Now, $p_\theta(\tau)$ can be re-written in terms of the Markov Chain transition probabilities, namely:
$p_\theta(\tau)= \prod_{t = 1}^T \pi_{\theta}(a_t, s_t)p(s_{t}|s_{t-1}, a_{t-1})) = \prod_{t = 1}^T p(s_{t}, a_{t})$.
Here we focus on T = 2 (I guess it is not difficult to prove with a general T, maybe by induction over T). The following holds:
$$J(\tau) = E_{\tau\sim p_\theta(\tau)}[r(\tau)] = E_{(s_1, a_1, s_2, a_2)\sim p(s_1,a_1)p(s_2,a_2)}[r(s_1,a_1) + r(s_2,a_2)] \\
= \int_{(s_1,a_1)} \int_{(s_2,a_2)} (r(s_1,a_1) + r(s_2,a_2))p(s_1,a_1)p(s_2,a_2) d(s_1,a_1)d(s_2, a_2) \\
= \int_{(s_1,a_1)} \left( \int_{(s_2,a_2)} (r(s_1,a_1) + r(s_2,a_2))p(s_2,a_2) d(s_2,a_2)\right)p(s_1,a_1)d(s_1, a_1) \\
= E_{(s_1, a_1)\sim p(s_1,a_1)}\left[E_{(s_2, a_2)\sim p(s_2,a_2)}[r(s_1,a_1) + r(s_2,a_2)]\right] \\
= E_{(s_1, a_1)\sim p(s_1,a_1)} \left[E_{(s_2, a_2)\sim p(s_2,a_2)}[r(s_1,a_1)] + E_{(s_2, a_2)\sim p(s_2,a_2)}[r(s_2,a_2)] \right] \\
= E_{(s_1, a_1)\sim p(s_1,a_1)} \left[ r(s_1,a_1) + E_{(s_2, a_2)\sim p(s_2,a_2)}[r(s_2,a_2)] \right] $$
where the second line is due to the definition of the expectation, in the third line we just changed the order of the terms, in the fourth we used the definition of expectation, in the fifth we used the linearity property of the expectation and the last line is because $r(s_1, a_1)$ is constant with respect to the integration over $(s_2, a_2)$. I preferred to move to the integral form of the expectation in line two and three because it was not clear to me how exactly the expectation could factorise.

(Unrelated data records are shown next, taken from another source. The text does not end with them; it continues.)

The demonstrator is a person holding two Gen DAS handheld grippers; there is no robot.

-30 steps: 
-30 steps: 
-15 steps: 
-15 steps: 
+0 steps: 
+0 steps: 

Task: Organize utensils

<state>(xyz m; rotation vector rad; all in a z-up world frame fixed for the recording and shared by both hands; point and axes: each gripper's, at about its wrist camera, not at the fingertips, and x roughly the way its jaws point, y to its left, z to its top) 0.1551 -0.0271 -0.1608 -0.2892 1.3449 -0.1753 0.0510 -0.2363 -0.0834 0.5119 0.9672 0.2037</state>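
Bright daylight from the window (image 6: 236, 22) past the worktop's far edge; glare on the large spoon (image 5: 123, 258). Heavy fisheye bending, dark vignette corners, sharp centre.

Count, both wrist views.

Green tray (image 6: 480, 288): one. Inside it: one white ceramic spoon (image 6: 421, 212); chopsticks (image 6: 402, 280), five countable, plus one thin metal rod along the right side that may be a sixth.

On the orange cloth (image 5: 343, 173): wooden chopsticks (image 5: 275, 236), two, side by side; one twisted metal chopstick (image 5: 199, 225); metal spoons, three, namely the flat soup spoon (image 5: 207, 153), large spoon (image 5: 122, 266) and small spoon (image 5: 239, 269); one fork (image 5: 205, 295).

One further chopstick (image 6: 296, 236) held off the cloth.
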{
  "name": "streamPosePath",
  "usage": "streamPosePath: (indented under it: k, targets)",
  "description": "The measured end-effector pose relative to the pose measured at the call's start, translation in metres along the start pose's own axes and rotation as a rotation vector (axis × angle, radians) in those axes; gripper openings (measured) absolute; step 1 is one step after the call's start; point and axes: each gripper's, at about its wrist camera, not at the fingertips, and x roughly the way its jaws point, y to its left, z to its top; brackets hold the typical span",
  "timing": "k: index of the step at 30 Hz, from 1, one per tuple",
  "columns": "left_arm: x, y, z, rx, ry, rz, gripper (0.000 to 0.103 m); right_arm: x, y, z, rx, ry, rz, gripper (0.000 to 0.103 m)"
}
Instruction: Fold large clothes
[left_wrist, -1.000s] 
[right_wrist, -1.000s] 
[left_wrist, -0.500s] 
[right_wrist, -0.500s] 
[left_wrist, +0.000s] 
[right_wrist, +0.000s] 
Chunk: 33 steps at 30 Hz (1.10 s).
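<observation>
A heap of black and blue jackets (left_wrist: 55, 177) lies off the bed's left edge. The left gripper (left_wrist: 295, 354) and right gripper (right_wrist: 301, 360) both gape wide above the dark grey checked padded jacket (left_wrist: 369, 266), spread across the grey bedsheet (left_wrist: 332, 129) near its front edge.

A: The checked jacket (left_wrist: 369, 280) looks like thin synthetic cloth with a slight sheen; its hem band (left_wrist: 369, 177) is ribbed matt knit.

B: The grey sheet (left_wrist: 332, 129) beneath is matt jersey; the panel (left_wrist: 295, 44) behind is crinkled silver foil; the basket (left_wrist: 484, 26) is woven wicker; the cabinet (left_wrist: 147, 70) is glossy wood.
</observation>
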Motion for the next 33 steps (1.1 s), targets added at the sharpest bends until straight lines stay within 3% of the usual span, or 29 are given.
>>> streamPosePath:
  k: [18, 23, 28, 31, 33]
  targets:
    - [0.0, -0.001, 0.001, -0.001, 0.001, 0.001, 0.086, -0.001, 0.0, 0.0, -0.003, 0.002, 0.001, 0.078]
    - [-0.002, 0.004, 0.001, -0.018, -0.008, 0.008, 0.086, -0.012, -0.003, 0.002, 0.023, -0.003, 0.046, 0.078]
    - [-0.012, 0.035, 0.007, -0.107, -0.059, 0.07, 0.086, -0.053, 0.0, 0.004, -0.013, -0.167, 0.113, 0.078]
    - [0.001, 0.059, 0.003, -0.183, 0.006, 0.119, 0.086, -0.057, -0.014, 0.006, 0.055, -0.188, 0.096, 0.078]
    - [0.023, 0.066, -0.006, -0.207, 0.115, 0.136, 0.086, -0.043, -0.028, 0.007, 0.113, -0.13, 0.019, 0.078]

To conclude the justification, note that we defined $p(s_t, a_t) = \pi_{\theta}(a_t, s_t)p(s_{t}|s_{t-1}, a_{t-1})$, so we have another product here which can be factorised in the same way we did in line two and three of the set of equations above. This brings us the to conditional expectation form of the objective.
In general, every term we have in the original trajectory distribution $p_\theta(\tau)$ corresponds to an expectation and every reward can be moved up to the first outer expectation which it depends on.